アオケイ・小田競・中部競輪・競輪研究4紙合同の競輪サイト
玉野競輪場の「開設71周記念・ひろしまピースカップ(GIII)」は20日に初日を迎える。12RのS級初日特別選抜に出走する守澤太志に話を聞いた。
「SSとして走らせていただいたのに、その責任をほとんど果たせず悔しい一年だった」
そう話す守澤の言葉には重みを感じた。
前走の別府記念で今年初優勝。しかも自ら捲って、『自力』で掴み取った。
「(SS陥落で)肩の荷が下りたというか、優勝できた別府は立場的にも楽に気負わず走れたのが大きかったのかも」とふり返る。
トップに君臨するからこそ、見える景色がある。S級S班として戦ってきた3年間、守澤にはどう映っていたのか。そこには苦悩もあったはずだが。
「苦しさというよりかは、注目される機会も多いので、そういうしんどさは少なからずありましたね。

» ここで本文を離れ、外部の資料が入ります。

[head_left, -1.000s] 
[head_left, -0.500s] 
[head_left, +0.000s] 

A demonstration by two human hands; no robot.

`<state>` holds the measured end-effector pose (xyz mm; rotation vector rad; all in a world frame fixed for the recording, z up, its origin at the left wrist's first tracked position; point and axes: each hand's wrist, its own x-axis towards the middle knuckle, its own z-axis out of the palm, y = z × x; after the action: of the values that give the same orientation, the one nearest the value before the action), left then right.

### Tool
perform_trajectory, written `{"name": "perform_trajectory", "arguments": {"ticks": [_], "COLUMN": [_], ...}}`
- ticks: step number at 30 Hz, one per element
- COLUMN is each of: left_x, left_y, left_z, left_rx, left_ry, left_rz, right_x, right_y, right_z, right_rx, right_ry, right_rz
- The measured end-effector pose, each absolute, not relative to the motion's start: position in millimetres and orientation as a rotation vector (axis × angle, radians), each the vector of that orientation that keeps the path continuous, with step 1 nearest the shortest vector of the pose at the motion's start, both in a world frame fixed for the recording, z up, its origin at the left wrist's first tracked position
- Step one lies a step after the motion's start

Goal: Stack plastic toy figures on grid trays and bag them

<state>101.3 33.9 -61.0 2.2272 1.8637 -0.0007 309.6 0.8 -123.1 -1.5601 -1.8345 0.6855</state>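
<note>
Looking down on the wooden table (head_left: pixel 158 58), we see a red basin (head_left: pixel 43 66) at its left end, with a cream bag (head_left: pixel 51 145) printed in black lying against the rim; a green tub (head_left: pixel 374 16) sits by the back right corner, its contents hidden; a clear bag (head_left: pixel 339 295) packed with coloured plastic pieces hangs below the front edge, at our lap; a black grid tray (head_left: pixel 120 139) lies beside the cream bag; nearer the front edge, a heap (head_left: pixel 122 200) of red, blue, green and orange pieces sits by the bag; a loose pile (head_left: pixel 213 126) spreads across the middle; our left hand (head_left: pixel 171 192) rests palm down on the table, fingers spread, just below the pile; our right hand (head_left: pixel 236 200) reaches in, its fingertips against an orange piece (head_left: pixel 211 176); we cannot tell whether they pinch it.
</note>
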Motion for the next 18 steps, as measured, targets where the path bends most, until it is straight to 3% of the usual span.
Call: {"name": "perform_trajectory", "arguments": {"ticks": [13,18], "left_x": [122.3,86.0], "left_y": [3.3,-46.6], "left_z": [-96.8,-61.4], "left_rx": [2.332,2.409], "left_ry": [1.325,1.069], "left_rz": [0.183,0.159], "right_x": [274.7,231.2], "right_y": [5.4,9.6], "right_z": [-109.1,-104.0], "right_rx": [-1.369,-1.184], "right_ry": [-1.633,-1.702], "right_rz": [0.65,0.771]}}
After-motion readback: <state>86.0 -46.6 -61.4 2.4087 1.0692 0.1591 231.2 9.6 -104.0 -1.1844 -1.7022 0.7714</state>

振る舞いもそうですし、SSというだけでオッズが売れるので。もう来年からはそんなことはなくなるでしょう(笑い)」と本音を吐露。
年始めの大宮記念でのトークショーでは、タイトル奪取に意欲を見せた守澤。「もうSS(復帰)は無理だと思う」と口にするが、SS陥落が決まった今、改めて聞いた。タイトルへの思いは?
「もともと獲れる器じゃないですから。やっぱりSSである立場、タイトルを獲りたいと口にはしてはいましたけど…。チャンスがある中で獲れなかったっていうのは、そういう器だってことですよ」と、どこまでも自分に厳しい評価を下す。
その厳しさはそれだけ守澤が己と競輪と、真剣に向き合い、常にトップとしての覚悟と責任を持って戦ってきたのだ。
SSとして最後のシリーズを迎えるが「競輪祭が終わってから、来年に向けてキツめの練習をしている」と話す守澤の視線は来年へと向いている。